* **DIRECTIONS FOR THIS TASK**: The lines from the beginning of the records below through the one holding "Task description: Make" are to be copied exactly; leave the pictures out.

Source data:
######

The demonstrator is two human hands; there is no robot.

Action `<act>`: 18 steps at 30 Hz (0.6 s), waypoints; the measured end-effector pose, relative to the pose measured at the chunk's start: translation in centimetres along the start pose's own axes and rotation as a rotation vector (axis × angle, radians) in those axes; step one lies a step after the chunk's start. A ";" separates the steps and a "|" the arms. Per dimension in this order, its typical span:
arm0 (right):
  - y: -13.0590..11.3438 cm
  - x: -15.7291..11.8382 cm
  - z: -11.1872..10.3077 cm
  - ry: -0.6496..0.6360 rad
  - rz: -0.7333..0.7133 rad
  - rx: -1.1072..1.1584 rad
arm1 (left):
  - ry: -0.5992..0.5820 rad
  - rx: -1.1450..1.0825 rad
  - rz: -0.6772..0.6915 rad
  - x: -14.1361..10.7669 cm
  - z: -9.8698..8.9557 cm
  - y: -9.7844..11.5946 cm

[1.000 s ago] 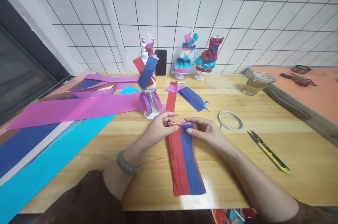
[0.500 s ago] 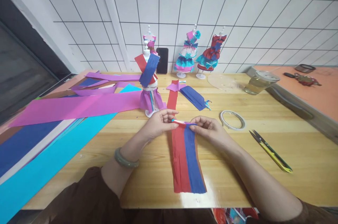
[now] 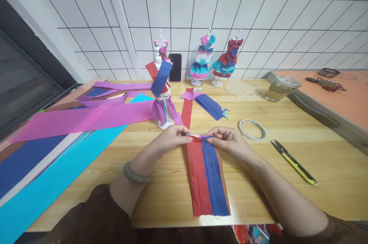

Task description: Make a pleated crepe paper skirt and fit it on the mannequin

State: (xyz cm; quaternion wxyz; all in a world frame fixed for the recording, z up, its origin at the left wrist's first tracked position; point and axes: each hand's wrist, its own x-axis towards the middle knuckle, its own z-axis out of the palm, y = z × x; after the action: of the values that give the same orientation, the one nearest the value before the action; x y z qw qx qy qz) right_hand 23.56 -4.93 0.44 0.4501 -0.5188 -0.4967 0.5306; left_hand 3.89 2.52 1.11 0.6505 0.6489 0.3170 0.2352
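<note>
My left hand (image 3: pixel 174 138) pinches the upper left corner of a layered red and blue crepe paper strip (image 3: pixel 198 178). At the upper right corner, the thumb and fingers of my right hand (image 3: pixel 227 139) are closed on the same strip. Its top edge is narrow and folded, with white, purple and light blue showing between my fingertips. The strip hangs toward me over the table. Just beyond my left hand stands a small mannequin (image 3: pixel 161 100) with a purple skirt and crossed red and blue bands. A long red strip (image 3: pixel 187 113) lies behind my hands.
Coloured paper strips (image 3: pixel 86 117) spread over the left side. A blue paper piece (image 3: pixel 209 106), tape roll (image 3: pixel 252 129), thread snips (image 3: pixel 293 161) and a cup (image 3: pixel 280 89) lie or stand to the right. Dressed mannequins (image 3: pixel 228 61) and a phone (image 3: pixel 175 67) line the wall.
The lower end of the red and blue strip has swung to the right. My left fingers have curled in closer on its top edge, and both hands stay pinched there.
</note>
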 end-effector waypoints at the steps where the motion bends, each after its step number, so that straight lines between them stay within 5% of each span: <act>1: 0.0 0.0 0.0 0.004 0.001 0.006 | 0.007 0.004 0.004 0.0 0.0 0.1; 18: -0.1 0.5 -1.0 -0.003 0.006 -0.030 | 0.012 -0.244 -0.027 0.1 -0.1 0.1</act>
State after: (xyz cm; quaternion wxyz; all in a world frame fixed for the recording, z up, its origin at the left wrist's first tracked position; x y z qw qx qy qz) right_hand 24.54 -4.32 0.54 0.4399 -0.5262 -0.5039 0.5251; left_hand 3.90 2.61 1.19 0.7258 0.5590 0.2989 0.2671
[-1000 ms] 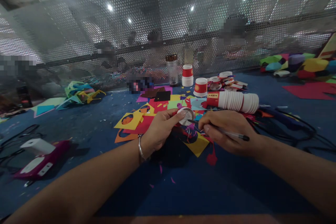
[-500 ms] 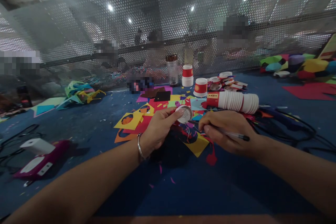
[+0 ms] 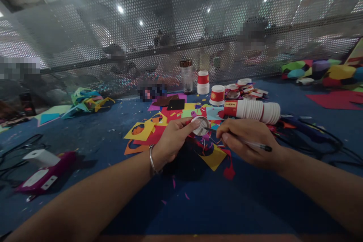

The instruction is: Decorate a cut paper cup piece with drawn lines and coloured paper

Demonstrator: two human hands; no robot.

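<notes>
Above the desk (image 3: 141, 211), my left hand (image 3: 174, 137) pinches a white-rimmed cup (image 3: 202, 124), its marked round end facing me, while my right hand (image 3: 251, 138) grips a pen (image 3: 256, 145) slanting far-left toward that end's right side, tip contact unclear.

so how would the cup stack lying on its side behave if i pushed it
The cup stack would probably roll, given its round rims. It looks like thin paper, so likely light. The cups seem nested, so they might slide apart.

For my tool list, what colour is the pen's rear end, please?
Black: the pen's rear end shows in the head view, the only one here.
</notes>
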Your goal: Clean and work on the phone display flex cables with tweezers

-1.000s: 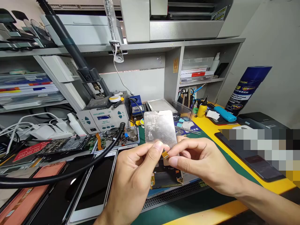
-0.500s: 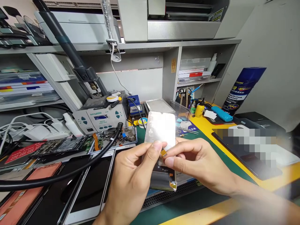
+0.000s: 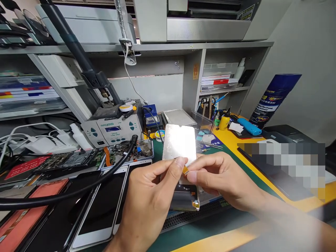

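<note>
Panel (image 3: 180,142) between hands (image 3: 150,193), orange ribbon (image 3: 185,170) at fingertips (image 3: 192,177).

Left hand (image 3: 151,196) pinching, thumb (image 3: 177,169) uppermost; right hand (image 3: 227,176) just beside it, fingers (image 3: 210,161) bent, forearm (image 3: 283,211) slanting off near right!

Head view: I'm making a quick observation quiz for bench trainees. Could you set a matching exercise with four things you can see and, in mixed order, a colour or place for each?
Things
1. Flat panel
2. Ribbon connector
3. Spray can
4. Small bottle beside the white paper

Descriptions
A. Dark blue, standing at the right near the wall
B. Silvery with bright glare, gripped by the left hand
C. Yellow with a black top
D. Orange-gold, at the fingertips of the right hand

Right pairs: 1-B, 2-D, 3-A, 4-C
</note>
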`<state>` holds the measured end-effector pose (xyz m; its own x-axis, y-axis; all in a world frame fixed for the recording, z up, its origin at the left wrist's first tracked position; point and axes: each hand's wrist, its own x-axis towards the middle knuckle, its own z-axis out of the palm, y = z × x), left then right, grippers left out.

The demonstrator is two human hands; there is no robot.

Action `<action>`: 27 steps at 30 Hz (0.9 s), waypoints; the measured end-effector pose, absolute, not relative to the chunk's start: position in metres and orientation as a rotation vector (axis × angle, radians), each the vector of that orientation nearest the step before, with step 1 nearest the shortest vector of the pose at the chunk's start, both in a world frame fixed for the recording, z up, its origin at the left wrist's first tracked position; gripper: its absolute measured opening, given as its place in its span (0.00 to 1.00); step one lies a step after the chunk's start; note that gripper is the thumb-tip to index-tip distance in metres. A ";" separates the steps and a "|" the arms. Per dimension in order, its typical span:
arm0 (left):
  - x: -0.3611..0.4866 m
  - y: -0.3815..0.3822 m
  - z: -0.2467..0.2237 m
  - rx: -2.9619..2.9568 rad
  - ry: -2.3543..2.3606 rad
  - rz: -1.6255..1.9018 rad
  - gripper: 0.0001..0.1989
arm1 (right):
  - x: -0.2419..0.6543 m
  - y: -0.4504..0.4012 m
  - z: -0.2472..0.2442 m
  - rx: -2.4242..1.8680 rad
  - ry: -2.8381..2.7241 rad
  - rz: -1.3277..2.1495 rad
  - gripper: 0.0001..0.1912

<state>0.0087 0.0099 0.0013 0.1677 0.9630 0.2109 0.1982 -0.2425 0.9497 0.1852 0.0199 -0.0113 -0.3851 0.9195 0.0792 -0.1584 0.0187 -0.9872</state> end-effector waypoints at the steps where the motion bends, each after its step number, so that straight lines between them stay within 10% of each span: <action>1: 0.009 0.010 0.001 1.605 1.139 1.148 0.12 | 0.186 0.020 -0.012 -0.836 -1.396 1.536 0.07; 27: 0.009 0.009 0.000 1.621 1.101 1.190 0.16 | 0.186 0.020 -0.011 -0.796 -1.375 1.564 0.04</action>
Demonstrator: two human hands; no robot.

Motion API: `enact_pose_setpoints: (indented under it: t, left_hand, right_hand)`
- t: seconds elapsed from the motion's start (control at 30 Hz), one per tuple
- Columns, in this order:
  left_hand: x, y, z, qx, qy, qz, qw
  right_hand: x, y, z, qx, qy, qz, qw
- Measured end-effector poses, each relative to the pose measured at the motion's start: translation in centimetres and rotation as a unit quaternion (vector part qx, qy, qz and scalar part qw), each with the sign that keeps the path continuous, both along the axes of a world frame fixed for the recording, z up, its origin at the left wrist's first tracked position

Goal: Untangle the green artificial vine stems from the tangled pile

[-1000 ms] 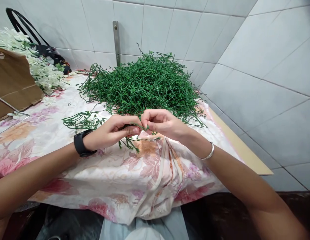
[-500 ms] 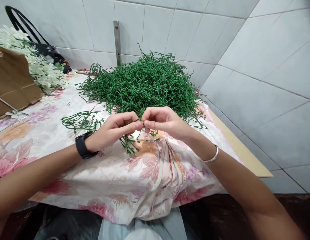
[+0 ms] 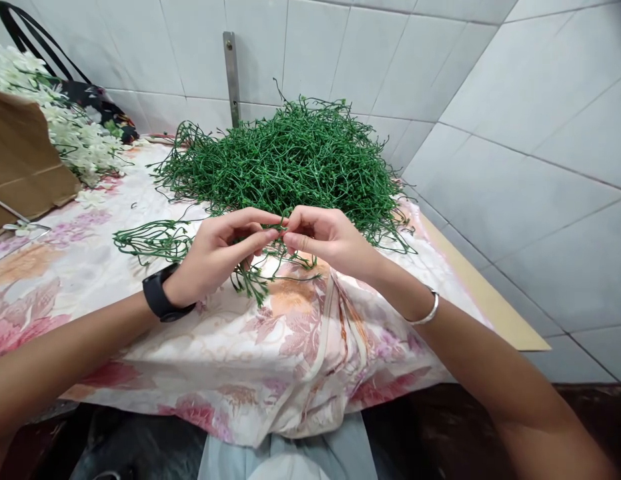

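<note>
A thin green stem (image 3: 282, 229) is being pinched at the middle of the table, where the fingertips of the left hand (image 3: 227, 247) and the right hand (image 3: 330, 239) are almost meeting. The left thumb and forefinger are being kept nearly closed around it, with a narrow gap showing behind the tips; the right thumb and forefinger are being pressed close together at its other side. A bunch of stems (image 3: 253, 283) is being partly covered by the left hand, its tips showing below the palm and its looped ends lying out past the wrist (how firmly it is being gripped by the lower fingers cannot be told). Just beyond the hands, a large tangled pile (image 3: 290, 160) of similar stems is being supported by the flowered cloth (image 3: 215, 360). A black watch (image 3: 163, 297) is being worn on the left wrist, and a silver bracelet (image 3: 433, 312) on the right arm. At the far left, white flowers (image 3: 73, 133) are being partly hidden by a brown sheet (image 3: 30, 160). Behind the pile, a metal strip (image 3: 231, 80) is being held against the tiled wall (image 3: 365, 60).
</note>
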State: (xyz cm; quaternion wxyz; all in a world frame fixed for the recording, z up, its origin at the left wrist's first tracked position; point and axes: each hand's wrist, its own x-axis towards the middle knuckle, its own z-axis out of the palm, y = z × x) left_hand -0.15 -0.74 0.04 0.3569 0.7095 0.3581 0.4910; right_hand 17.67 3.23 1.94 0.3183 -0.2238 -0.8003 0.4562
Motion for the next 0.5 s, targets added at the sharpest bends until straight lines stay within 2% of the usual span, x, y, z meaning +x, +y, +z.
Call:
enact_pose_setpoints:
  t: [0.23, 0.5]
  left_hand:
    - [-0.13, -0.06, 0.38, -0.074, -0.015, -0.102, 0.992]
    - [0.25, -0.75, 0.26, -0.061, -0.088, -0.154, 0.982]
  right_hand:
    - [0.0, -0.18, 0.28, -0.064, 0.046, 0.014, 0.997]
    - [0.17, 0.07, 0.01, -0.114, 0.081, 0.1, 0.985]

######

* **REPLY TO THE EXERCISE**:
The demonstrator is two human hands; there is no robot.

Action `<act>`: 18 steps at 30 Hz (0.6 s), waypoints; the measured end-effector pose, relative to the pose measured at the chunk's start: translation in centimetres along the start pose's own axes and rotation as a rotation vector (axis × angle, radians) in those axes; step one lies a step after the chunk's start. A ";" separates the steps and a "|" the arms. Per dimension in this order, its typical span:
arm0 (right):
  - y: -13.0590..11.3438 cm
  - x: -15.7291..11.8382 cm
  - z: -11.1872..10.3077 cm
  - ry: -0.6496..0.6360 rad
  - rz: -0.7333..0.7133 rad
  - rx: -1.1072..1.1584 rad
arm1 (left):
  - ry: -0.5992..0.5820 rad
  - rx: -1.1450..1.0825 rad
  - rz: -0.6772..0.6915 rad
  - x: -14.1361..10.7669 cm
  - z: -9.8698..8.9557 cm
  - y: -9.7844..11.5946 cm

[1.000 s ago] 
[0.500 s ago] 
[now] 

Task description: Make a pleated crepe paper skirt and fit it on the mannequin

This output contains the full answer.